Assignment: Print the first line of the material below and each line after it, exactly as written, ending with the line that contains "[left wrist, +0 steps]".

Task material:
+---+

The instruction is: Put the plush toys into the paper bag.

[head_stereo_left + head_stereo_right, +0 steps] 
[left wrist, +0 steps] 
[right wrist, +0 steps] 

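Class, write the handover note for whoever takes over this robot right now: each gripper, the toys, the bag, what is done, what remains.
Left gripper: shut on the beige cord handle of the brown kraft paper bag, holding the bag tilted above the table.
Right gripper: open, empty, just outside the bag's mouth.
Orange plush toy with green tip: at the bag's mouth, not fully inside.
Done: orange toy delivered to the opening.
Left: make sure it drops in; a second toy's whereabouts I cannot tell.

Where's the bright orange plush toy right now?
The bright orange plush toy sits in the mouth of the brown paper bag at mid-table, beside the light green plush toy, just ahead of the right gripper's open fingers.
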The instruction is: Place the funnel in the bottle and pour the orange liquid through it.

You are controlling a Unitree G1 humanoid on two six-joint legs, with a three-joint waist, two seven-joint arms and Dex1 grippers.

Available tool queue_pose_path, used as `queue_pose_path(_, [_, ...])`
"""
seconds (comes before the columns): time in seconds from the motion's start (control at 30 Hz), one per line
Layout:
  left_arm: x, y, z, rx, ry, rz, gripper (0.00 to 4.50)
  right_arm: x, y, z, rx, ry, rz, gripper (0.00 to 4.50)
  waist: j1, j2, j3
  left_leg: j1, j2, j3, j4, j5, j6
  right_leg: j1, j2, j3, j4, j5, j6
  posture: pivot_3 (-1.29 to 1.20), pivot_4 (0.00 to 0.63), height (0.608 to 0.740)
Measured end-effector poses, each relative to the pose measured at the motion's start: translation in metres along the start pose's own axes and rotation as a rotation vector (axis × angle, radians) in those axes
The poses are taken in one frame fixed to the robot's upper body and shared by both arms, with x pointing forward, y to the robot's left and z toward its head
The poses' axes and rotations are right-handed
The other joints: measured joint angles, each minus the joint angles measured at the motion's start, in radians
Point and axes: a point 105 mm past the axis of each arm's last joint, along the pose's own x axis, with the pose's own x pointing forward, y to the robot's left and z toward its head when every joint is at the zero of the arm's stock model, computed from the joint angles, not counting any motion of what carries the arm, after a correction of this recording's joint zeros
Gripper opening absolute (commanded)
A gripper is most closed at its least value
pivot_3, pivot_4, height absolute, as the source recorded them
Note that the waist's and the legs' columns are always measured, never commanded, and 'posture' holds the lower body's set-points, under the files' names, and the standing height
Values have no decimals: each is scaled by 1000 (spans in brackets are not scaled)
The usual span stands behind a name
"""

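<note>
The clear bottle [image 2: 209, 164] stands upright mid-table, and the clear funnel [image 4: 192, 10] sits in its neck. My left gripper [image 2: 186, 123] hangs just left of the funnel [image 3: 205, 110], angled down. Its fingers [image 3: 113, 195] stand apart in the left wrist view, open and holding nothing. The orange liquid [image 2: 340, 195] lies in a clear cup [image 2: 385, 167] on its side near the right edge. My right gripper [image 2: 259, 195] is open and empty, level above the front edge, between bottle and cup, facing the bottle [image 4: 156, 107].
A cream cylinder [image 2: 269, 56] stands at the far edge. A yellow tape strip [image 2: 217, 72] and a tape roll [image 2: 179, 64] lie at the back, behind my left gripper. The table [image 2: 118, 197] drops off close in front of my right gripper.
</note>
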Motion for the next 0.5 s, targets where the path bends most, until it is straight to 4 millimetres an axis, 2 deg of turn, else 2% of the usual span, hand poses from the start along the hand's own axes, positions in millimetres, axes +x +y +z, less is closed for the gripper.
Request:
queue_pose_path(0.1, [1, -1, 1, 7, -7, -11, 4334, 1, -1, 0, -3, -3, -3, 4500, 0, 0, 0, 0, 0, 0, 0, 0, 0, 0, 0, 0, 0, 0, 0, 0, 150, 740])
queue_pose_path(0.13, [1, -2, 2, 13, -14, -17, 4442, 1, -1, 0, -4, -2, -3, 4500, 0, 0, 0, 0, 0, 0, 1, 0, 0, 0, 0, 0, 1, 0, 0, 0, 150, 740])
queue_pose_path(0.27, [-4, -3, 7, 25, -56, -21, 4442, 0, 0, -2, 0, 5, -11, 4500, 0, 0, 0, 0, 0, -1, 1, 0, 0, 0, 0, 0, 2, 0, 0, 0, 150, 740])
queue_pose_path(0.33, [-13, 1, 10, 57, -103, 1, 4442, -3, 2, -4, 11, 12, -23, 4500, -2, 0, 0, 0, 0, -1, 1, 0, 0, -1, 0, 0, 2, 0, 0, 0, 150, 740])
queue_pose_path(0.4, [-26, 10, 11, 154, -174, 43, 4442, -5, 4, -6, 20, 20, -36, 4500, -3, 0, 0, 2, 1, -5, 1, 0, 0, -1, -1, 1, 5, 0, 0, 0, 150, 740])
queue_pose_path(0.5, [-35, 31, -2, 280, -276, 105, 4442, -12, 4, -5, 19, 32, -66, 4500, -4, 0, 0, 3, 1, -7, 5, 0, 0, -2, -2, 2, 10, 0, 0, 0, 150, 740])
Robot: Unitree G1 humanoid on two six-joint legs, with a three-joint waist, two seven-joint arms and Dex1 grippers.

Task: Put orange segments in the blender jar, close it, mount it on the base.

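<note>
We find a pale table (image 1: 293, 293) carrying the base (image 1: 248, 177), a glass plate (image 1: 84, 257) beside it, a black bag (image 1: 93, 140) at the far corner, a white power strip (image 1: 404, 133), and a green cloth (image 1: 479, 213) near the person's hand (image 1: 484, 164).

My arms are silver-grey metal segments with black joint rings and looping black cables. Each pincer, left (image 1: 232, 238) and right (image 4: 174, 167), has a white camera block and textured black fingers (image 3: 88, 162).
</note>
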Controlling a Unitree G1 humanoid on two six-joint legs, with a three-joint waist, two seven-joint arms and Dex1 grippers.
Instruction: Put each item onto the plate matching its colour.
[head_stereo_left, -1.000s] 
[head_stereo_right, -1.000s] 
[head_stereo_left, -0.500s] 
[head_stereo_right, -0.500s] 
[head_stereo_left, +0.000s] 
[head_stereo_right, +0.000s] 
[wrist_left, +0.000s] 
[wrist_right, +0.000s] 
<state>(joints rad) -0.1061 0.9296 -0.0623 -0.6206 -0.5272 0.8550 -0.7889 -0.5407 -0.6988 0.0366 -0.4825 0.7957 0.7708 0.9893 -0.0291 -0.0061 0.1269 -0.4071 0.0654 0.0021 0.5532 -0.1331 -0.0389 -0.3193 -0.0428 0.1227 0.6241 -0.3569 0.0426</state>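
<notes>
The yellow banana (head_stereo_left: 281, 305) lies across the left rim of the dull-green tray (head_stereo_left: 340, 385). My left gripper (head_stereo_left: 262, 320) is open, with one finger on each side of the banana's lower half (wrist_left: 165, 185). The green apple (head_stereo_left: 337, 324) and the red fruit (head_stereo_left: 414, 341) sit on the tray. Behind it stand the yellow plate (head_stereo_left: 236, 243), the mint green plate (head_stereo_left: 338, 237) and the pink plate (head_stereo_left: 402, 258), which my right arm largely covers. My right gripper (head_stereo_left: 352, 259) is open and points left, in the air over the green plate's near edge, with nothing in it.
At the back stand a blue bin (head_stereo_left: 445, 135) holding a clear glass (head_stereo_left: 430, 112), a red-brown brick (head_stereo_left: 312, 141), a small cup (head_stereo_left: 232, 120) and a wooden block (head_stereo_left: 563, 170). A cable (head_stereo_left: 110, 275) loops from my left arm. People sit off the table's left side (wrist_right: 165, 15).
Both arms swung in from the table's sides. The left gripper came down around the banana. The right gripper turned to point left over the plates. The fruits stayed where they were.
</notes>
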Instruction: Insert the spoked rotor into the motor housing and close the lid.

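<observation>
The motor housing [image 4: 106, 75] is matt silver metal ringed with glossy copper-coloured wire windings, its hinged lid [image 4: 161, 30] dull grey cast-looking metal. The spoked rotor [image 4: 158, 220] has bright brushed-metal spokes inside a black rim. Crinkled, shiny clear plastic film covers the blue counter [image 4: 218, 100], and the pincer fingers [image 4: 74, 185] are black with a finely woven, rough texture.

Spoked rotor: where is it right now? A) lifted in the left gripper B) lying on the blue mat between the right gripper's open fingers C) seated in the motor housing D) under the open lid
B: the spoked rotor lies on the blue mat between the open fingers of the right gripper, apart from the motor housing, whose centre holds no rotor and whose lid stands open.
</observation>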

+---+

Written response:
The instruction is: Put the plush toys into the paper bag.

[head_stereo_left + head_stereo_right, +0 steps] 
[left wrist, +0 steps] 

No additional answer is expected.